I
Por la concurrida calle Juan avanzaba chocando con las gentes que le cortaban el paso. Sus ojos fijos miraban hacia adelante, más allá de todo; podría decirse casi que "por dentro". El semblante desencajado se estremecía a intervalos mientras sus labios pronunciaban inaudibles palabras...
—¡Silencia! ¡Silencia!
Paró de pronto su camino.
Por primera vez pareció darse cuenta de lo que le rodeaba. Bajó la vista a unas manos temblorosas que había llevado hasta ahora inertes colgando de los brazos. Ocultó rápidamente una primera lágrima que empezaba a deslizarse por su mejilla, y rió.
Fue su risa una mezcla de acentos delicados y tristes, y de voces interiores que nada tenían de agradables, que nada tenían de humanas.
Con la cabeza caída sobre el pecho se perdió entre la multitud.
II
La Luna aparecía, rojiza todavía, por detrás de los edificios, cuando Juan pareció despertar de un sueño. Mirá a su alrededor: todo lo era extraño. Estaba en su casa, sí, pero... No comprendía aquello. ¡No comprendía nada! Él no era de allí, él era de... Un nombre fue tomando consistencia en su pensamiento... Un nombre...
—¡Silencia! —exclamó al fin— ¿Silencia? ¿Dónde?
—¿Qué te pasa? ¿Te encuentras mal?
¡Había alguien más con él! Un hombre le contemplaba, acomodado en un sillón, a su lado. No le conocía.
—¿Qué tienes? —volvió a decir la voz. Parece como si no me conocieras. ¿Quieres que llame a un médico?
—¿Quién eres? —preguntó Juan. Su tono era raro, terrible pensí su interlocutor.
—¡Cómo que quién soy! ¡Vaya hombre! Nos encontramos esta tarde; nos vamos a hacer las mediciones de ese nuevo edificio que hay que construir; venimos luego a tu casa a tomar una copa, y ahora me sales con que quién soy...
—¿Edificios...? ¿Tomar una copa... Tú...? —Juan sintió como si todo girase en torbellino en su mente. Sentía una enojosa presión en las sienes... Como si la masa encefálica hiciese esfuerzos por romper su cráneo— ¿Quién eres? —volvió a repetir.
—¿Pero qué te pasa? Soy Carlos. ¿No me conoces?
—No.
—Mejor será que llame a un médico y...
—¡Silencio! —Se puso en pie. Sus ojos brillaban con luz vivísima y aterradora.— ¿No oyes?
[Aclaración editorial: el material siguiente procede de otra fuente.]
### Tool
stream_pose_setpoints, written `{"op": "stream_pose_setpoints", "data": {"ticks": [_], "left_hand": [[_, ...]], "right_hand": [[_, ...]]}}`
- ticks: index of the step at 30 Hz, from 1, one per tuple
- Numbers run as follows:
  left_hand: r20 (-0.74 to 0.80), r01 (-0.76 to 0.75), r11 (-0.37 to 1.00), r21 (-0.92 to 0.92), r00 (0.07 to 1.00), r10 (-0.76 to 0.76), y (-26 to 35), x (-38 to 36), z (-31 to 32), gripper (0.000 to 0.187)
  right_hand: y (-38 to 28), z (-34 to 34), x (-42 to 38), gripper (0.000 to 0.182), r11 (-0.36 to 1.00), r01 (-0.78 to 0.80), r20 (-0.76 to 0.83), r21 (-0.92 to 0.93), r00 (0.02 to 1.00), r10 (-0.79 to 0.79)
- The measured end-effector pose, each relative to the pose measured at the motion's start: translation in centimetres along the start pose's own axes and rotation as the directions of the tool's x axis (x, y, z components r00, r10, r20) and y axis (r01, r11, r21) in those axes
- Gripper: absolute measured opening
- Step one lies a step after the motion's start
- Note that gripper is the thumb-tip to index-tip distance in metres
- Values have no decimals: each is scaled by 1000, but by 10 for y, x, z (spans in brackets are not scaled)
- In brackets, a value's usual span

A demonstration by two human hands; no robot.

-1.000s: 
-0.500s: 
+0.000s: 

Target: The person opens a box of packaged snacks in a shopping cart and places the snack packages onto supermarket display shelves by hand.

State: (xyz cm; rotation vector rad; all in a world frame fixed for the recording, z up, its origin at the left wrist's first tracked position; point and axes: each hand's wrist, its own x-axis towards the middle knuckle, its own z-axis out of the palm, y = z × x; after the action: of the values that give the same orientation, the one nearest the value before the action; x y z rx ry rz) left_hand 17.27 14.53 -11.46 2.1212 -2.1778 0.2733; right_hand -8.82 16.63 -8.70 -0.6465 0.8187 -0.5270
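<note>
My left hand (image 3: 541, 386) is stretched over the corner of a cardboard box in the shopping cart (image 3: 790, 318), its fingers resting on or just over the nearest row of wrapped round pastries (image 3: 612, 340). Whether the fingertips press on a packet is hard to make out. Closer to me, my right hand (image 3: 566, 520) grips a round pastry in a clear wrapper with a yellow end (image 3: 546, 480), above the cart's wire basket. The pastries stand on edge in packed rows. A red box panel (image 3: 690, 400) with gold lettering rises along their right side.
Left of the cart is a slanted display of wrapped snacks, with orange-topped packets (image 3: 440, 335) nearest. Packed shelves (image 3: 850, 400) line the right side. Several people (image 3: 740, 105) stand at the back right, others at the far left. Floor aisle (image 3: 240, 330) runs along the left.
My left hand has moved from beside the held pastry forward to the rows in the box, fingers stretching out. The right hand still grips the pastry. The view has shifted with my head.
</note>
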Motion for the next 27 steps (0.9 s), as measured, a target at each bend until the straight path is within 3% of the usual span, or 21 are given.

Es Silencia que viene.
—¿Silencia? —se limitó a decir el otro.
—Silencia.
—Oye, mira: si esto es una broma, sabe de antemano que no me gusta.
Juan se sentó de nuevo demostrando una intensa y plácida alegría. Parecía extasiado:
—Es —dijo— dulce, muy dulce. Cuando la ves no puedes reprimir una sensación de intenso placer que te recorre con un cosquilleo delicioso todo el cuerpo. Luce como si fuera el mismo Sol, pero no deslumbra, no. Más bien da la impresión de que te vuelve a ti también transparente, luminoso, como si fueras aire, como si fueras nada. Cuando habla es como si sintieras dentro de ti su voy, como si directamente sus pensamientos calaran en tu alma sin necesidad de palabras, y ¡cómo acaricia su voz!
—¡Ah! ¿Conque de eso se trata, mal amigo? ¡Ya me tenías asustado! Temía que te hubieses vuelto loco o algo parecido, y resulta (¡gracias a Dios!) que sólo es qu estás enamorado.
—¿Enamorado? —dijo Juan como si estuviese pensando en otra cosa.
III
Las frescas luces del día siguiente trajeron las nuevas de un triste suceso: sobre las frías piedras de un descampado se había encontrado el cadáver de un hombre que estaba besando con todo calor un trozo de tela de un brillo y color maravillosos.
Y la tela llevaba escrita una palabra que sólo Carlos pudo entender: Silencia.